The relative error E was then plotted with respect to the theoretical m/z, as shown
in Fig. 1. As shown, the mean value of the original relative error E (indicated by
◆) was approximately 170 ppm, whereas the variations in E were within the 150-175
ppm range, which are smaller than the value of E per se.
[0046] The mass was calibrated by finding a least square line with respect to this group
of ions and then subtracting it from the error in each ion. The relative error Ec
after calibration (indicated by ■ in Fig. 1) was similarly plotted, as shown in Fig.
1. The database search parameters determined from the variations in Ec (represented
by the standard deviation) were such that the peptide tolerance was 18 ppm and the
MS/MS tolerance was 0.080 Da. Thus, the mass calibration allowed the tolerances in
a search to be reduced from 230 to 18 ppm and from 0.5 to 0.080 Da; namely, by a factor
of approximately 14 and 6, respectively, thereby enhancing the identification reliability.
(Example 2)
[0047] The following shows that erroneous identification can actually be corrected by the
mass calibration method of the invention.
[0048] A peptide SRLDQELK, which is known to be liable to erroneous identification during
a database search based on mass data, was synthesized in a conventional manner.
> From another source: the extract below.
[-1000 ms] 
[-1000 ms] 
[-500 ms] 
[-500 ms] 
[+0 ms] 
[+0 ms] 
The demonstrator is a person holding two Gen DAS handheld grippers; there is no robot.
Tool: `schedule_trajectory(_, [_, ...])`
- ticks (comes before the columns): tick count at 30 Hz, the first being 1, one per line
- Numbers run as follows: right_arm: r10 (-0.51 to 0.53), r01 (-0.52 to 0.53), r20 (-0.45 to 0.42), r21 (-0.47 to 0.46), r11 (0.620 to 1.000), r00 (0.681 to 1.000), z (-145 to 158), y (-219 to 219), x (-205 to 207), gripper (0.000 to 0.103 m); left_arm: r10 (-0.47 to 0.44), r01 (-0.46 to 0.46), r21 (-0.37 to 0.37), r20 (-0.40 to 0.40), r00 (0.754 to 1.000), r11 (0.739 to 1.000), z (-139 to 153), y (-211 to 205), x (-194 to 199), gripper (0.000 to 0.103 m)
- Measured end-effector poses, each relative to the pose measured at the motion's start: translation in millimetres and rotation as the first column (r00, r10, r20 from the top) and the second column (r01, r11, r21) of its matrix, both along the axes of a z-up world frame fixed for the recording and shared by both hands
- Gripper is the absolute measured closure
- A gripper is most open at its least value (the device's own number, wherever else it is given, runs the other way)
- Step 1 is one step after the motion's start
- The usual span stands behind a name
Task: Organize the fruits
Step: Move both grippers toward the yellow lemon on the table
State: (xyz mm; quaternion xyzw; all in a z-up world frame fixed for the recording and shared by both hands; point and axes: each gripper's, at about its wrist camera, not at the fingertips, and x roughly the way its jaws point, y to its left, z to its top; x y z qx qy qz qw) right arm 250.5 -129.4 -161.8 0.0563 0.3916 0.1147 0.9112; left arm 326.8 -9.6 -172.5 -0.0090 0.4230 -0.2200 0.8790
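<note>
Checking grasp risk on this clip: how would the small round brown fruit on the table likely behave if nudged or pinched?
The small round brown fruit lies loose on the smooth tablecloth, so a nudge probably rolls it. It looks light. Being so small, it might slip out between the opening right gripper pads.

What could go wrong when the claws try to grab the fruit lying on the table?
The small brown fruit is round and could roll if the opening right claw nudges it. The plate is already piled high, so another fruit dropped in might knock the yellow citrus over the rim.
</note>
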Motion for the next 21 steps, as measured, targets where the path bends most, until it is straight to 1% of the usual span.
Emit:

One
hundred fmol of the peptide was then mixed with 100 fmol of the aforementioned tryptic
digest of human serum albumin, and a similar experiment was conducted. Under the conventional
search conditions (with search parameters of peptide tolerance 250 ppm and MS/MS tolerance
0.5 Da), the synthetic peptide was erroneously identified, as shown in Fig. 2.
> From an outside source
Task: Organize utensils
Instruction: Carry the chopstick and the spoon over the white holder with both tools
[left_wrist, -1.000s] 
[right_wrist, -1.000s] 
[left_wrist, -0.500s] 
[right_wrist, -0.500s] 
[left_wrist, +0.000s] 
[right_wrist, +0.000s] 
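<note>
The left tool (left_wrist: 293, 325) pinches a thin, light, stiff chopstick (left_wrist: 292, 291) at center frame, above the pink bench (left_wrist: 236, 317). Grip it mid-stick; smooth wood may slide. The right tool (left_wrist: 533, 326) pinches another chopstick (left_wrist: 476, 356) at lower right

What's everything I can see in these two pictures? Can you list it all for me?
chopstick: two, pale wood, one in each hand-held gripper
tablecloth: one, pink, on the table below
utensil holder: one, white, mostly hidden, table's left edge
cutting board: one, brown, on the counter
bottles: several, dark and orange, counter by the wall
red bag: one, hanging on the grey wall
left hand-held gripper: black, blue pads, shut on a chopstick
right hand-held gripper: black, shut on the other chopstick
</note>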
[0049] When the above-described mass calibration was performed, the peptide was correctly
identified, as shown in Fig. 3.
[0050] Each ion in the MS/MS spectrum of the peptide was assigned to a theoretical product
ion (b and y ion sequences) of each peptide (EKLTQELK and SRLDQELK) that had been
identified, and its systematic error was plotted with respect to the m/z, as shown
in Fig. 4. In the case of SRLDQELK (indicated by ◆ in Fig. 4), the relative error
of all of the ions was within a narrow range, whereas in the case of EKLTQELK (indicated
by ■ in Fig. 4), the plots exhibited two different distributions. Thus, by improving
the mass accuracy by data processing, it became possible to correctly distinguish
and identify peptides with similar masses and with identical sequences in the c-terminal
portion.
INDUSTRIAL APPLICABILITY
[0051] In accordance with the invention, the calibration operation of the mass spectrometer
prior to measurement, or the addition of an internal standard to a sample, can be
eliminated, thereby enabling continuous operation of the mass spectrometer (without
interruption by calibration operations). As a result, operators are freed from the
burden of equipment adjustment, such that the efficiency of the molecule identification
operation can be improved.
[0052] Furthermore, the influence of error inherent in a mass spectrometer can be eliminated,
and a highly accurate and reliable biopolymer automatic identifying method can be
implemented based solely on data processing. In a measurement system employing a plurality
of mass spectrometers, uniform data accuracy can be obtained in individual mass spectrometers,
thereby reliably preventing the erroneous identification of an unknown sample molecule.